This is a script for scraping **reviews** from the **Apple Podcast** website.

First of all, you need to connect this Colab notebook with your Google Drive and define the directory for input and output data.

In [None]:
## mount drive
from google.colab import drive
drive.mount("/content/drive")
directory="/content/drive/My Drive/Colab_NLP_UM/"

Then we need to install additional packages. The most important package is the **App Store Scraper** for accessing reviews.

In [None]:
## install packages that are not part of Python's standard distribution

!pip install app_store_scraper 

Now we can import the packages and run the actual code.
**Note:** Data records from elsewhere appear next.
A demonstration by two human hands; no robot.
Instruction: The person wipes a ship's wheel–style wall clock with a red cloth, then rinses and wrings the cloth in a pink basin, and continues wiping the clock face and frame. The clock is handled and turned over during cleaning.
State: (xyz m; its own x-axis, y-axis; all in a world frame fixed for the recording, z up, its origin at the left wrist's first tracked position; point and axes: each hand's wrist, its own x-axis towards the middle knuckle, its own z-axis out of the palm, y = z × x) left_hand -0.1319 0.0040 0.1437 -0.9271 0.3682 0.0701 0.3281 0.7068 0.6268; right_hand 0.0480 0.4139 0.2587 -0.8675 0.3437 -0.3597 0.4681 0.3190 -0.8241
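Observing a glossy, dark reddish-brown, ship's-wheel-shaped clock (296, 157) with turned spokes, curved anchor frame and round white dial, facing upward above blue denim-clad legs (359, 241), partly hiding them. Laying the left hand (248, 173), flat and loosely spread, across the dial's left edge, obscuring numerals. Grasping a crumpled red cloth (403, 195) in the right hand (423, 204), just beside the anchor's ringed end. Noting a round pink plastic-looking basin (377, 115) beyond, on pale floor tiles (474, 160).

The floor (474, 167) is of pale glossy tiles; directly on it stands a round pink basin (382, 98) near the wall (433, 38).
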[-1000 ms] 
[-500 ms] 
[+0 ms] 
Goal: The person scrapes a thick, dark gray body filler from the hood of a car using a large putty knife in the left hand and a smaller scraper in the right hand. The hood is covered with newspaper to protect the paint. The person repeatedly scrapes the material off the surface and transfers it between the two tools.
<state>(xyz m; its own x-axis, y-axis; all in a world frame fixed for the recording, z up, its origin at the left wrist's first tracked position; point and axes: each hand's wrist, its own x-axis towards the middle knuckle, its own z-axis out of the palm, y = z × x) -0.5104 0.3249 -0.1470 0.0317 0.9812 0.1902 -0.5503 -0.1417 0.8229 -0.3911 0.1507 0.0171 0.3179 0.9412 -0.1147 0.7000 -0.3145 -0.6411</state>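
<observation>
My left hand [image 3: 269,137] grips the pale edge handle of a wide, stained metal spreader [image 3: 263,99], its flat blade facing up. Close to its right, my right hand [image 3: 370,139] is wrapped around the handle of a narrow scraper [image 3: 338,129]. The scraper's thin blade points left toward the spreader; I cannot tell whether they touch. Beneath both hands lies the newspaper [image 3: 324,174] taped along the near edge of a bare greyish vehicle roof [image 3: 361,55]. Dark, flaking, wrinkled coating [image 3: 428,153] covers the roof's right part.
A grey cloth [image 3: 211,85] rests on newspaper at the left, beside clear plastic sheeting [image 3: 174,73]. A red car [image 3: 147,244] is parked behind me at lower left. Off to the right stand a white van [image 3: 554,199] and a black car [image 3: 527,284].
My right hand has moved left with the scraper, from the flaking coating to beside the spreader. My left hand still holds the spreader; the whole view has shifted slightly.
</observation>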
To scrape data from a specific podcast, we need to find the podcast name (cf. podcast URL) and the app id (also indicated in the pdocast ULR).

Example of an Apple podcast URL used in this script: https://podcasts.apple.com/us/podcast/black-girl-gone-a-true-crime-podcast/id1556267741?see-all=reviews

The reviews include the star-ratings, dates and reviewer names and are first of all written to the "review" column of a data frame.

In [None]:
# import packages

import pandas as pd
import numpy as np
import csv

from app_store_scraper import AppStore

# app_name = podcast name from URL
# app_id = podcast id from URL

podcast = AppStore(country='us', app_name='black-girl-gone-a-true-crime-podcast', app_id = '1556267741') 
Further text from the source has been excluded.